__INSTRUCTIONS FOR THE TASK__: In the listing below, find every line containing "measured" and copy it out.

__AVAILABLE DATA__:

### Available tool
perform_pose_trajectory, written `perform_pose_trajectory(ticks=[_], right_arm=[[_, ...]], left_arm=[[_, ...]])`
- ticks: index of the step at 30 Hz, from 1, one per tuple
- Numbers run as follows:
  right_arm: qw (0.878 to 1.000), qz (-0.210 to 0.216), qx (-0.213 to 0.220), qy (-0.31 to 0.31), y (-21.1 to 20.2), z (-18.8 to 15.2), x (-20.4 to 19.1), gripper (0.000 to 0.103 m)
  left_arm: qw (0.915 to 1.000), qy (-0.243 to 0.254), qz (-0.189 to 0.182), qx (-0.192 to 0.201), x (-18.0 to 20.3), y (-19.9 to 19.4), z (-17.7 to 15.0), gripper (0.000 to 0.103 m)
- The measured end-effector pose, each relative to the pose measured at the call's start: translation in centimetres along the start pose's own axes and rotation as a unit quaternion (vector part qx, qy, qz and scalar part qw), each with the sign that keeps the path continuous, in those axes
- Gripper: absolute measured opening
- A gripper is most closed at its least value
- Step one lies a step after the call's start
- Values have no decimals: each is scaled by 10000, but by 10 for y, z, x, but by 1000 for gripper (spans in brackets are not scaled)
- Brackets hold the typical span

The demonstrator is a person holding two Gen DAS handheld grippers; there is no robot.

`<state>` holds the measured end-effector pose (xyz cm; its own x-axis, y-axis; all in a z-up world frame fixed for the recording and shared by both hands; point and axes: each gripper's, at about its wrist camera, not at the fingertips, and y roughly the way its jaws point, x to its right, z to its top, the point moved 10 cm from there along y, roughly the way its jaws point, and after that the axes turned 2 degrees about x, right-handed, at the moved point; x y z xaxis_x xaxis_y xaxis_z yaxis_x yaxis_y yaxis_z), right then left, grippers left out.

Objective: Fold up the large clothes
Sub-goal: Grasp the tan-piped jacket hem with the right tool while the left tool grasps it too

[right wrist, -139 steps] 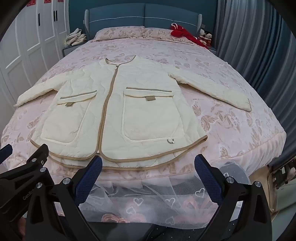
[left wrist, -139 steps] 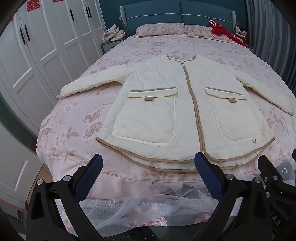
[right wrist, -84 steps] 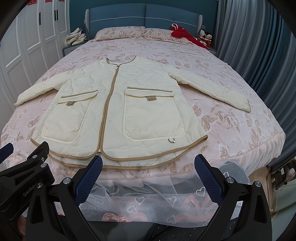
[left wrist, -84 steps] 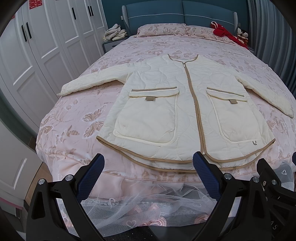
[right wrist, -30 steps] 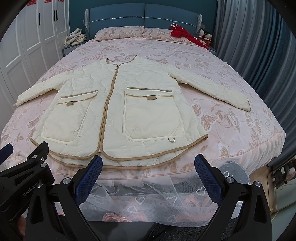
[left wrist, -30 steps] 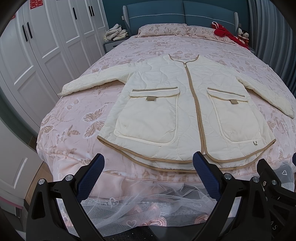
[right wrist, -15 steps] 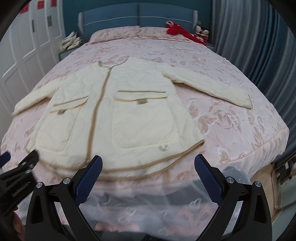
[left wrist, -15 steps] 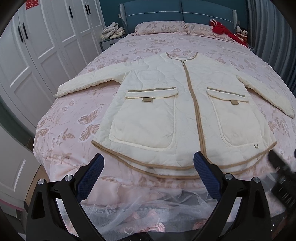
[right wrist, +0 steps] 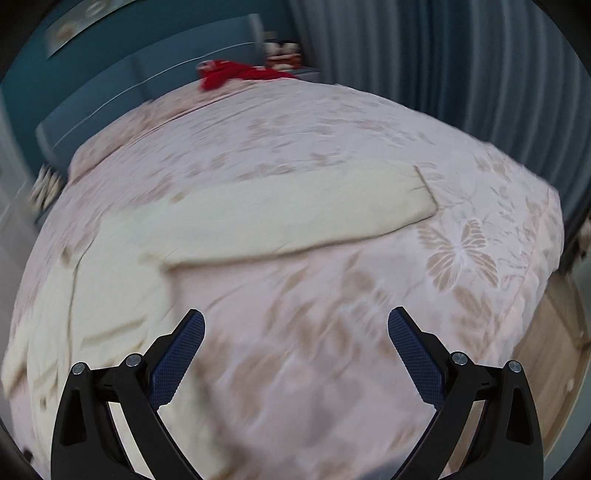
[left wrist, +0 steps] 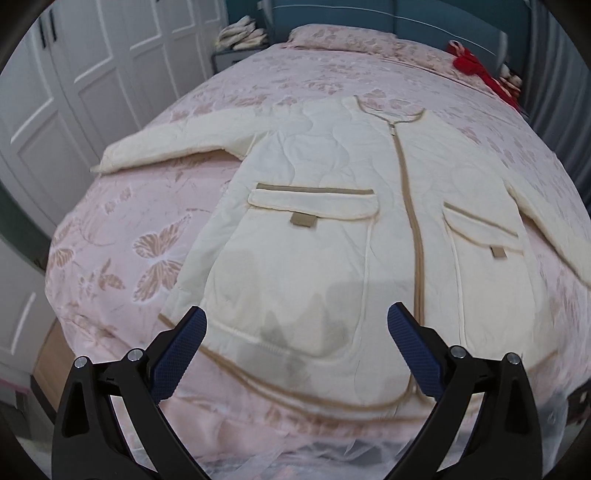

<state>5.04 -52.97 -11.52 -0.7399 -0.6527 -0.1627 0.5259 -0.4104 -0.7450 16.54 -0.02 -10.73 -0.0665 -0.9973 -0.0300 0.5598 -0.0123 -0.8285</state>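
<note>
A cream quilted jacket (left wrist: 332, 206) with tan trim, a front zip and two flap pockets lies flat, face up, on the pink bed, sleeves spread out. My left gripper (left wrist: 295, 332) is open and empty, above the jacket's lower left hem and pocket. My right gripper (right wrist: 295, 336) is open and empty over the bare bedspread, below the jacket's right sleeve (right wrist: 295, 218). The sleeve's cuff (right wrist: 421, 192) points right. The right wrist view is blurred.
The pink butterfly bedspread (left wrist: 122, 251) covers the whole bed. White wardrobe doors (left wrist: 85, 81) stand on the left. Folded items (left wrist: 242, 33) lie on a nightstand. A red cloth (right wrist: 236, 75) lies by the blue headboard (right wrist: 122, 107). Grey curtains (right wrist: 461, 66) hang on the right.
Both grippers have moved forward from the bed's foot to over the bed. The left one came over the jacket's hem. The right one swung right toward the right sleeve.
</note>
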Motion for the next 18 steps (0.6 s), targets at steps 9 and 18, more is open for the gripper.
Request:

__SOLUTION FOR THIS TASK__:
- The measured end-effector pose, each relative to the pose measured at the call's start: translation in centimetres along the start pose's own axes and rotation as a unit quaternion (vector part qx, qy, qz and scalar part qw), each with the sign that keeps the path continuous, in those axes
- Gripper: absolute measured opening
`<state>` holds the measured end-effector pose (xyz cm; its own x-axis, y-axis; all in a z-up world frame fixed for the recording and shared by both hands; point and axes: each gripper's, at about its wrist camera, not at the fingertips, and y roughly the way its jaws point, x to its right, z to its top, the point moved 10 cm from there along y, roughly the way its jaws point, and after that the axes turned 2 degrees about x, right-handed, at the moved point; x y z xaxis_x xaxis_y xaxis_z yaxis_x yaxis_y yaxis_z), right then left, grippers left out.

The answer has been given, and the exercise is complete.